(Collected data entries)
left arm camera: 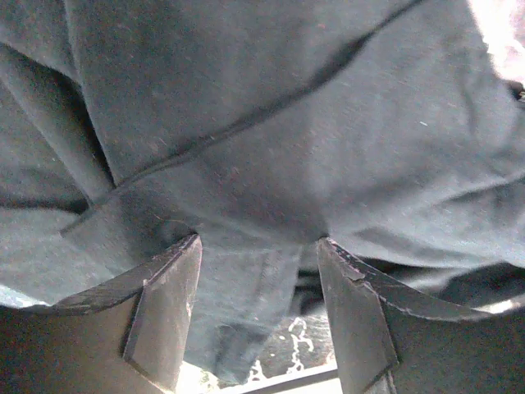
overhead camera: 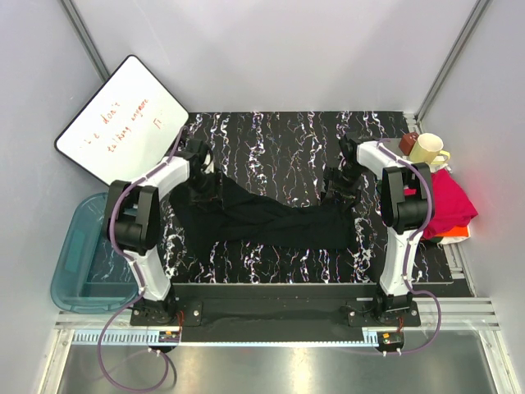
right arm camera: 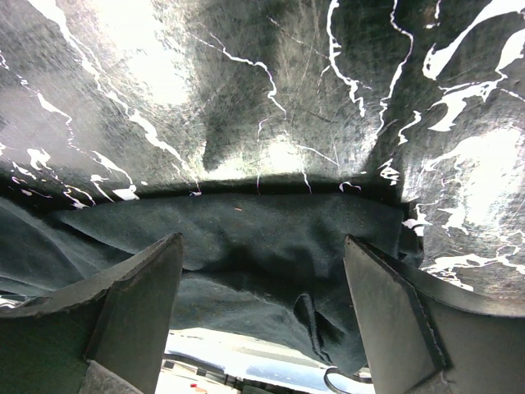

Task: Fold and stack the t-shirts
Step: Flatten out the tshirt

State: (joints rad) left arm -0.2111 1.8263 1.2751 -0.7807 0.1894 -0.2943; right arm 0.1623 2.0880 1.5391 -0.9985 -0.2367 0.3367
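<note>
Reaching down onto the black t-shirt (overhead camera: pixel 271 220), left gripper (left arm camera: pixel 258 240) and right gripper (right arm camera: pixel 262 238) stand spread.

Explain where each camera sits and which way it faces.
Top external: above and behind, looking down on table, black t-shirt; left arm, right arm show.
Left wrist: on left arm, close over the shirt; left hand shows.
Right wrist: on right arm, facing shirt edge and table; right hand shows.
Shared: all see the black t-shirt.
</note>
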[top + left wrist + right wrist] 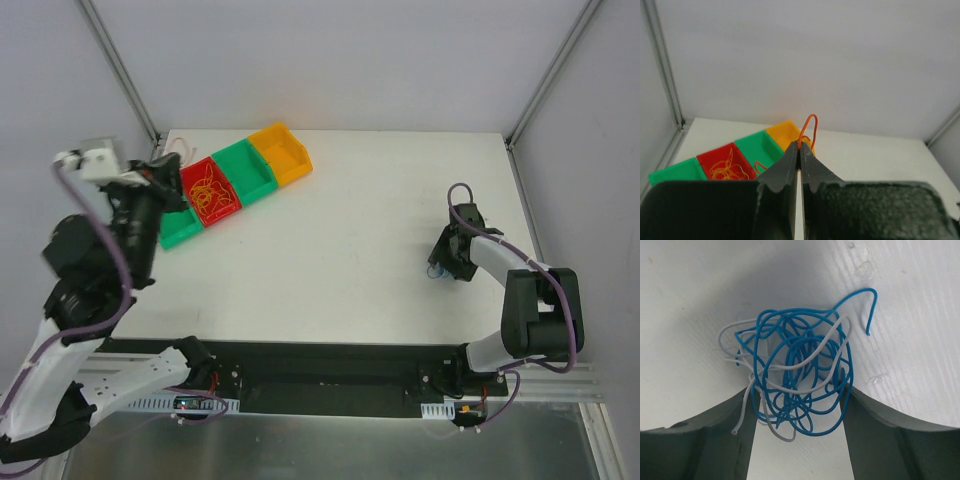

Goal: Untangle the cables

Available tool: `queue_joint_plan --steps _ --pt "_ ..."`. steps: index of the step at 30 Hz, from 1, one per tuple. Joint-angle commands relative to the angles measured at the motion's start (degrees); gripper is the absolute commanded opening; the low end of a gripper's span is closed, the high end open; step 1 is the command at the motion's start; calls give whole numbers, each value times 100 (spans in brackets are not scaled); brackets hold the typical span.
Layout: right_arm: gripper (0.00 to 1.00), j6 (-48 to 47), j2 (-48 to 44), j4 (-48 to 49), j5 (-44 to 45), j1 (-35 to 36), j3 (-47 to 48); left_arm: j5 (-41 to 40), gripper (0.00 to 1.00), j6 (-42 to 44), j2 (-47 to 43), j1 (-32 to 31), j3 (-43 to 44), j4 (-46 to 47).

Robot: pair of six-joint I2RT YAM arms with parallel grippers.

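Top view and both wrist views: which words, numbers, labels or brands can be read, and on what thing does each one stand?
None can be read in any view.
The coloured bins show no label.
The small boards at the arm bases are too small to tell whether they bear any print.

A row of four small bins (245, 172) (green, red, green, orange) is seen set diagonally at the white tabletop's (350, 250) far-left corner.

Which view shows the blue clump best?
Right wrist: the blue clump fills the frame, loops distinct, between the right gripper's fingers. Top view shows it only as a speck under that gripper. Left wrist doesn't show it.
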Motion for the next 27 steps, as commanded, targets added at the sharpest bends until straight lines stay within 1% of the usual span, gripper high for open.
queue_joint_plan --steps 1,5,10,16,21,23,27 --pt "66 -276 -31 360 -414 -19 -25 738 0 -736 685 -12 119 -472" --pt "66 -198 -110 869 -485 -19 -394 923 0 -876 914 -3 225 -630" --pt "66 -101 -373 1318 -564 -27 -711 941 0 -1192 1037 -12 -249 -718" --pt "66 -57 -488 1503 -564 -36 -878 1213 0 -1527 1327 -3 -653 -894" --pt "66 -48 -470 1512 -555 -36 -870 1494 0 -1711 1546 6 -795 -973" --pt "66 -31 -462 1512 -564 -36 -878 1783 0 -1764 1853 6 -742 -973" --pt "67 -39 -409 1486 -591 -36 -835 2950 0 -2010 2933 6 -470 -1157"
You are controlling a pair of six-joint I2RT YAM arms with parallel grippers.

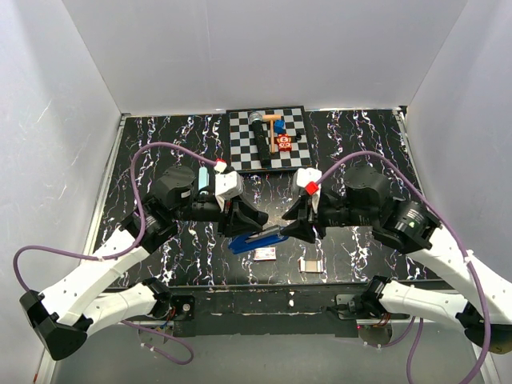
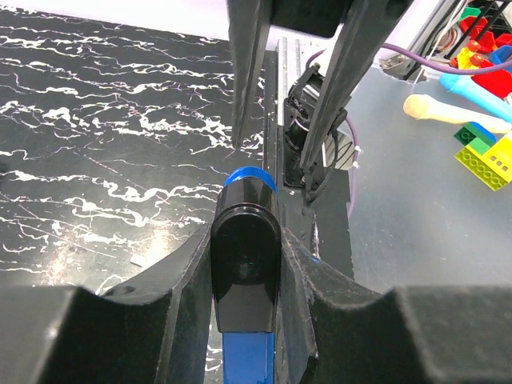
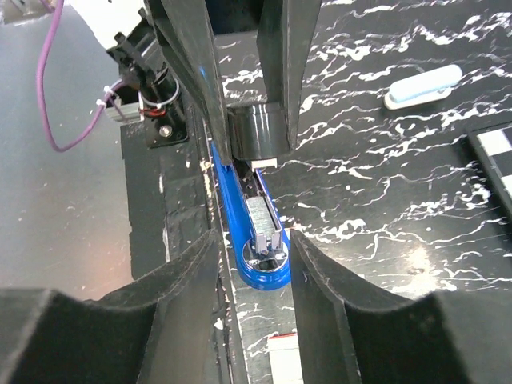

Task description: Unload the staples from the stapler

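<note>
The dark-blue stapler (image 1: 254, 240) is held just above the black marbled table, near its front edge. My left gripper (image 1: 245, 219) is shut on its black rear end (image 2: 246, 264). In the right wrist view the stapler (image 3: 268, 276) lies open, with a strip of silver staples (image 3: 260, 218) showing in its channel. My right gripper (image 1: 294, 229) is open, and its fingers (image 3: 320, 288) stand on either side of the stapler's front tip without clamping it. In the right wrist view my left gripper's fingers (image 3: 276, 72) hold the black part above.
A checkerboard (image 1: 240, 152) with toys stands at the back centre. Two small flat packets (image 1: 265, 254) (image 1: 310, 265) lie on the table near the front edge. A pale-blue oblong piece (image 3: 422, 86) lies farther off. Toy bricks (image 2: 484, 152) lie beyond the table edge.
</note>
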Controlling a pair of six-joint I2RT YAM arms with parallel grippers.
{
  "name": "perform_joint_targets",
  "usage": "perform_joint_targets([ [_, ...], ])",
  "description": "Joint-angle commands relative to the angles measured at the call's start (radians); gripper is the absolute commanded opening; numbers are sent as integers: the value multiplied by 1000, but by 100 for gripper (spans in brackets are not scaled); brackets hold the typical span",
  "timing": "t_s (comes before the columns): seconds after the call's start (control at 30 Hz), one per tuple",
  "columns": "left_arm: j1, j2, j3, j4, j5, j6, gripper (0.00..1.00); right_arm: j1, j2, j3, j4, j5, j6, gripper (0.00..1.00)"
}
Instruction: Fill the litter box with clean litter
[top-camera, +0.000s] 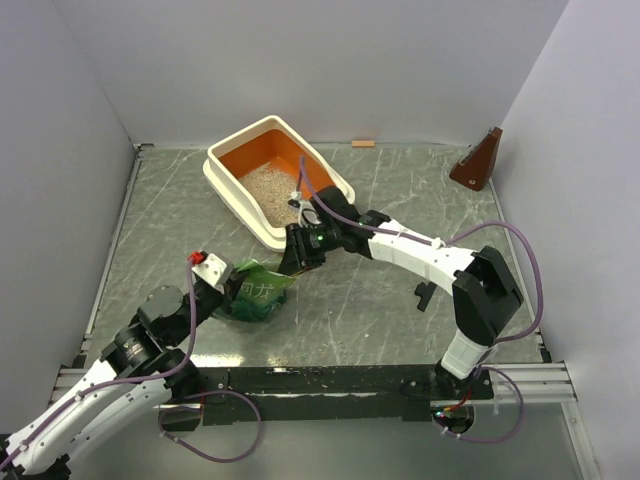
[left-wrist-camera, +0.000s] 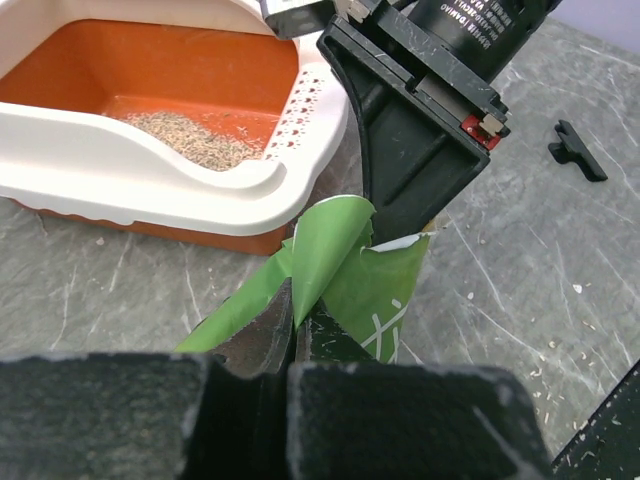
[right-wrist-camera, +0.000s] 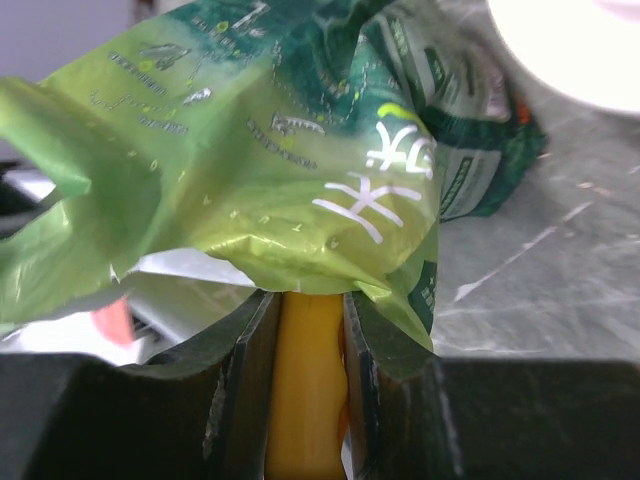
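The litter box (top-camera: 228, 178) stands at the back of the table, cream rim and orange walls, with a patch of clean litter (top-camera: 268, 188) on its floor; both show in the left wrist view too, litter box (left-wrist-camera: 120, 170) and litter (left-wrist-camera: 190, 140). In front of it lies a crinkled green bag (top-camera: 260, 292). My left gripper (left-wrist-camera: 293, 300) is shut on a flap of the bag (left-wrist-camera: 330, 250). My right gripper (right-wrist-camera: 308, 300) is shut on the yellow scoop handle (right-wrist-camera: 305, 390), whose far end is hidden inside the bag's mouth (right-wrist-camera: 250, 150).
A brown wedge-shaped object (top-camera: 478, 160) stands at the back right near the wall. A small black part (top-camera: 425, 295) lies on the marbled table (top-camera: 400, 180) beside the right arm. Litter grains are scattered on the table near the bag.
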Motion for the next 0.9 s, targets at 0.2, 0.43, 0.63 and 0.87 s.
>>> perform_joint_targets([
  [0.2, -2, 4, 7, 97, 9, -6, 1, -85, 44, -245, 379, -341, 165, 0],
  [0.43, -2, 13, 1, 104, 12, 2, 1, -89, 91, -293, 614, -413, 287, 0],
  [0.63, -2, 24, 1, 107, 13, 2, 1, -68, 166, -345, 922, -408, 483, 0],
  [0.87, -1, 24, -2, 111, 22, 2, 1, -55, 208, -386, 1256, -402, 701, 0],
])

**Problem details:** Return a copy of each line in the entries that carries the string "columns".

**Output for this task:**
  "timing": "t_s (comes before the columns): seconds after the call's start (control at 30 Hz), one per tuple",
  "columns": "left_arm: j1, j2, j3, j4, j5, j6, gripper (0.00..1.00); right_arm: j1, j2, j3, j4, j5, j6, gripper (0.00..1.00)"

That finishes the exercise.